→ DATA FOR THE TASK:

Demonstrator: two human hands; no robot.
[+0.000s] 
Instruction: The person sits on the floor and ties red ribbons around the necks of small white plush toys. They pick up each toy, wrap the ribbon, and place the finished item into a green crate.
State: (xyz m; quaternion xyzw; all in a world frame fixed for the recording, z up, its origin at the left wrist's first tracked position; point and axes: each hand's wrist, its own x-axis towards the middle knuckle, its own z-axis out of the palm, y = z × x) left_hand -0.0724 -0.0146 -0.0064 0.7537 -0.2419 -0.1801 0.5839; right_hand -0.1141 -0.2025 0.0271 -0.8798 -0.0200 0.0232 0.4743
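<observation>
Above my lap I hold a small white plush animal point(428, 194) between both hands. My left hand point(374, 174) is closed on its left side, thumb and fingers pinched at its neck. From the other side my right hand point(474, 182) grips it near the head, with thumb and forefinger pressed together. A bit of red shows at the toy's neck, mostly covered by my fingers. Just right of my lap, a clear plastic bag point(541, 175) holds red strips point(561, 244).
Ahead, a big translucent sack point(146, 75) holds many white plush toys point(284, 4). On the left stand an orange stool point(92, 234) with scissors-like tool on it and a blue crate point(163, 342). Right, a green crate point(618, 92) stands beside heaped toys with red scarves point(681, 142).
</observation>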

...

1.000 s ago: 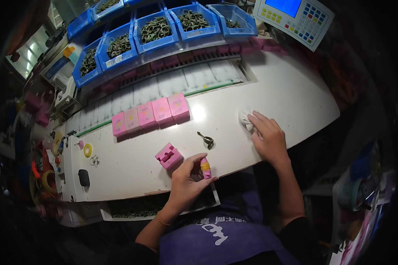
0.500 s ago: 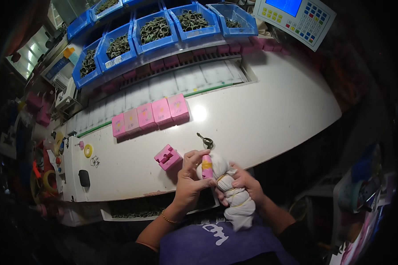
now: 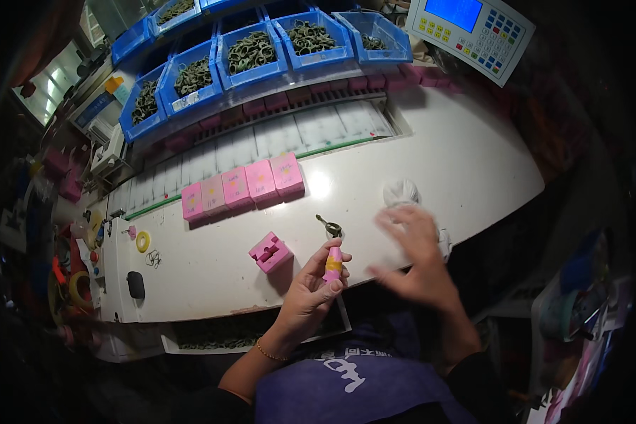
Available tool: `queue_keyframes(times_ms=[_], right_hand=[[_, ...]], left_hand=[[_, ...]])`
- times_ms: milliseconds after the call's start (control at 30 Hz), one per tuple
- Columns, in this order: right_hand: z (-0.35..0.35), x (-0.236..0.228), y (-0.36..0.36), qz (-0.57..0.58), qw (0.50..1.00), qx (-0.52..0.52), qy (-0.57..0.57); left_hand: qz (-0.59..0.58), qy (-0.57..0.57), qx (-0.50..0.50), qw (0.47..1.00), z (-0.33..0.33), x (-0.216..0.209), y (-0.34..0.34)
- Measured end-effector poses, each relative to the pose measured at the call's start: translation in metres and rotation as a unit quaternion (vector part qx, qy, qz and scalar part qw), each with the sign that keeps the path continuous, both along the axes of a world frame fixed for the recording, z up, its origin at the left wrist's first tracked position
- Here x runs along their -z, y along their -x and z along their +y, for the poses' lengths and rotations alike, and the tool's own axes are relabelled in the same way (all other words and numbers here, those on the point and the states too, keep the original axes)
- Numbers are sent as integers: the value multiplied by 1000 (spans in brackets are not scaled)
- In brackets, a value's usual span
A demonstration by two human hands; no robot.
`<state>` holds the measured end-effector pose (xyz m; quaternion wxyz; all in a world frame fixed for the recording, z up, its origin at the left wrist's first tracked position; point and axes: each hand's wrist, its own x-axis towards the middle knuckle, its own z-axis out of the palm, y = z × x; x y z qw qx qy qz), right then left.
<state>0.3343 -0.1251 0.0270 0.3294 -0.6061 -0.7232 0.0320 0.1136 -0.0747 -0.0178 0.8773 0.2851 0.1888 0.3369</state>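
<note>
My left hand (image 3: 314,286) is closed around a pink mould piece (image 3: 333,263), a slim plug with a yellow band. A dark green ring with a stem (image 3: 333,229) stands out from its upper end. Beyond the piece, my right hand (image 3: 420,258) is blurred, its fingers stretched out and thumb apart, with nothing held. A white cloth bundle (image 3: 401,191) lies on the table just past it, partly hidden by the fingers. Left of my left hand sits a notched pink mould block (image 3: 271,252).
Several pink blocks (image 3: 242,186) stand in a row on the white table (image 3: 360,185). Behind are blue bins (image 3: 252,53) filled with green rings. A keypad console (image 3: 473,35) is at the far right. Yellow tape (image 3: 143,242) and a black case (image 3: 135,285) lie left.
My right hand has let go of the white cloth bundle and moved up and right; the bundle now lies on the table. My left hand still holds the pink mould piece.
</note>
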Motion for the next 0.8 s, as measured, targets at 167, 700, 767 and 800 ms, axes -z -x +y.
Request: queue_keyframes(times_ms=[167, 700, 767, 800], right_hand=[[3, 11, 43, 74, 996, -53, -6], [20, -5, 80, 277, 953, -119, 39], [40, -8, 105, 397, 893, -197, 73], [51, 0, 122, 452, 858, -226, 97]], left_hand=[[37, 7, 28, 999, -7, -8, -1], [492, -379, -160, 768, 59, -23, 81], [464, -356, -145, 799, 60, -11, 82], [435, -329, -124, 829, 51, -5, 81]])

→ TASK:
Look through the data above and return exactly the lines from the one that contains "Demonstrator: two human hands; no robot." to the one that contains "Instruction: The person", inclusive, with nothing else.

→ WRITTEN RESPONSE:
Demonstrator: two human hands; no robot.
[+0.000s] 
Instruction: The person sits on the floor and ties red ribbons around the necks of small white plush toys. They pick up each toy, wrap the ribbon, and place the finished item into a green crate.

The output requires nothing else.